Una beneficio colateral de la guerra en Ucrania fue el aumento de más del 20% del uso de las energías eólica y solar en la Unión Europea (UE), que sustituyó casi el 75% de las importaciones rusas de gas fósil como consecuencia de las sanciones económicas de las potencias de Occidente al Kremlin.
En la UE cayó 10% en los primeros nueve meses de 2022 el uso de combustibles fósiles y se espera que caiga en un 43% para 2030 si la UE cumple sus compromisos climáticos a largo plazo.

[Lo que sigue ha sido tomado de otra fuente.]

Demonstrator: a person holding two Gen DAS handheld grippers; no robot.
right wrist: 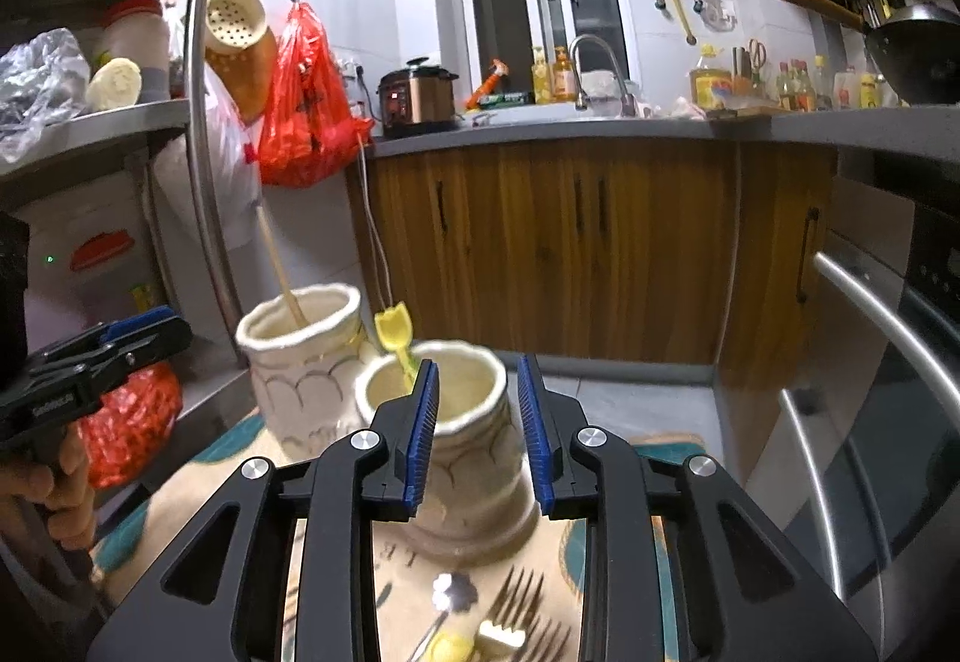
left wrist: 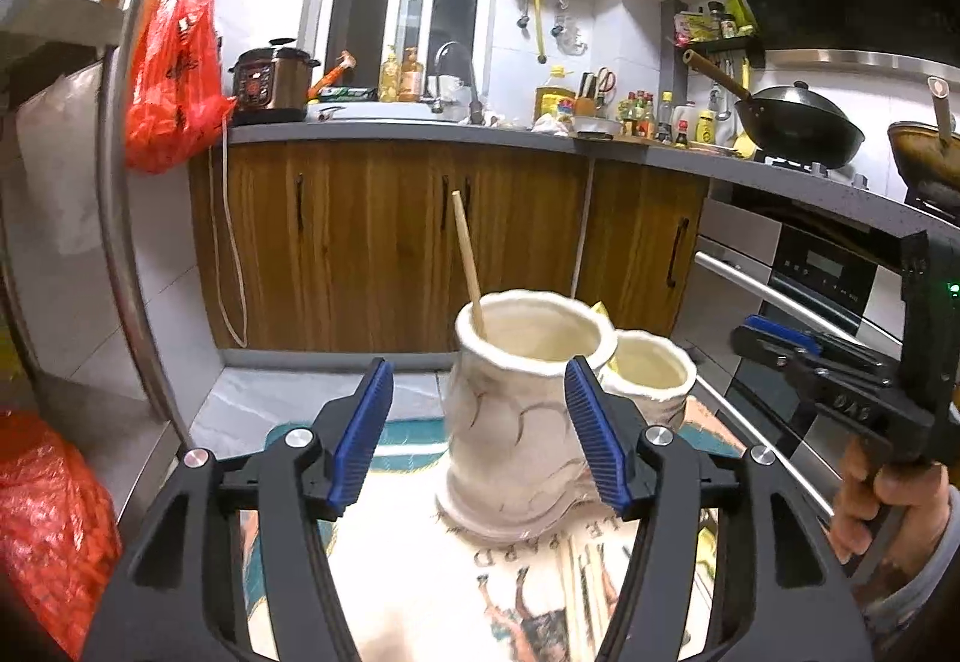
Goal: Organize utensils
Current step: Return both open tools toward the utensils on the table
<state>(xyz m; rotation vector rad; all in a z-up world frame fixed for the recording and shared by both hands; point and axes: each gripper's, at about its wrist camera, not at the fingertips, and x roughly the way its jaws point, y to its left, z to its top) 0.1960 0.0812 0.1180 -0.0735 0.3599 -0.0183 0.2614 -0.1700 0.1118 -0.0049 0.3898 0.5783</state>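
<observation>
Two cream ceramic holders stand on a printed cloth. The taller holder (left wrist: 516, 422) (right wrist: 306, 362) has a wooden chopstick (left wrist: 468, 266) (right wrist: 279, 272) leaning in it. The shorter holder (left wrist: 648, 374) (right wrist: 462, 440) has a yellow-handled utensil (right wrist: 396, 335) in it. My left gripper (left wrist: 480, 434) is open and empty, just in front of the taller holder. My right gripper (right wrist: 477, 434) is open and empty, its fingers on either side of the shorter holder. Forks (right wrist: 528, 620) and a spoon (right wrist: 450, 596) lie on the cloth below the right gripper.
Wooden cabinets (left wrist: 390, 242) and a counter with a sink run along the back. An oven with steel handles (right wrist: 870, 314) is at the right. A steel shelf rack (right wrist: 198, 122) with red bags (right wrist: 306, 104) stands at the left.
</observation>
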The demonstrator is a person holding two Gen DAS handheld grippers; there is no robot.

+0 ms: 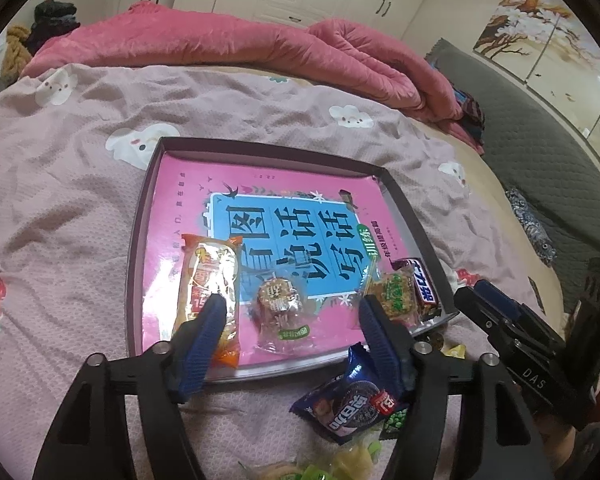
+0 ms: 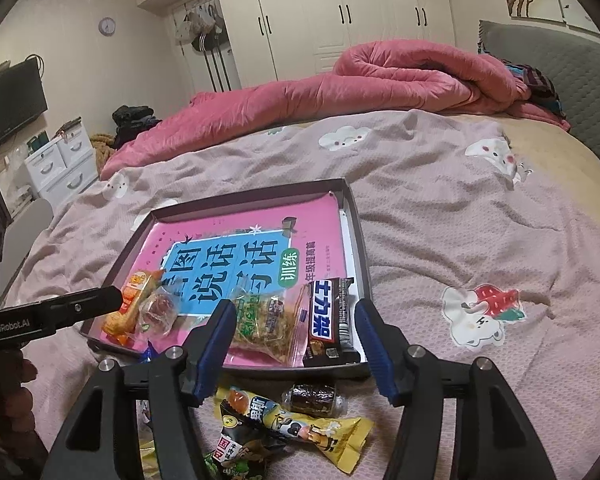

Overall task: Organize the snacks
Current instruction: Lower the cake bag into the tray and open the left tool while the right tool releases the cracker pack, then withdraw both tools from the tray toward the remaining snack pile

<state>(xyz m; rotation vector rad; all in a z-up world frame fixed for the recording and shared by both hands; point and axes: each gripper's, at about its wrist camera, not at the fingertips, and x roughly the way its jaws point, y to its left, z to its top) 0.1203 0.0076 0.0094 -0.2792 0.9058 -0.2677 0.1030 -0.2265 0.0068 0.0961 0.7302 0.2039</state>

“Antes de su invasión de Ucrania, Rusia era, con mucho, el mayor exportador mundial de petróleo y gas natural a los mercados mundiales. Desde entonces, su posición ha disminuido drásticamente. Los flujos de gasoducto de Rusia a Europa se han desplomado un 80% en sólo un año”, aseguró Fatih Birol, director ejecutivo de la Agencia Internacional de Energía (IEA), y sostuvo que “las alternativas más limpias a los combustibles fósiles están creciendo rápidamente a medida que los gobiernos buscan fortalecer su seguridad energética”.
Por su parte, desde Zero Carbon Analytics, aseguraron que el mundo está listo para añadir tanta energía renovable en los próximos cinco años como en los últimos 20.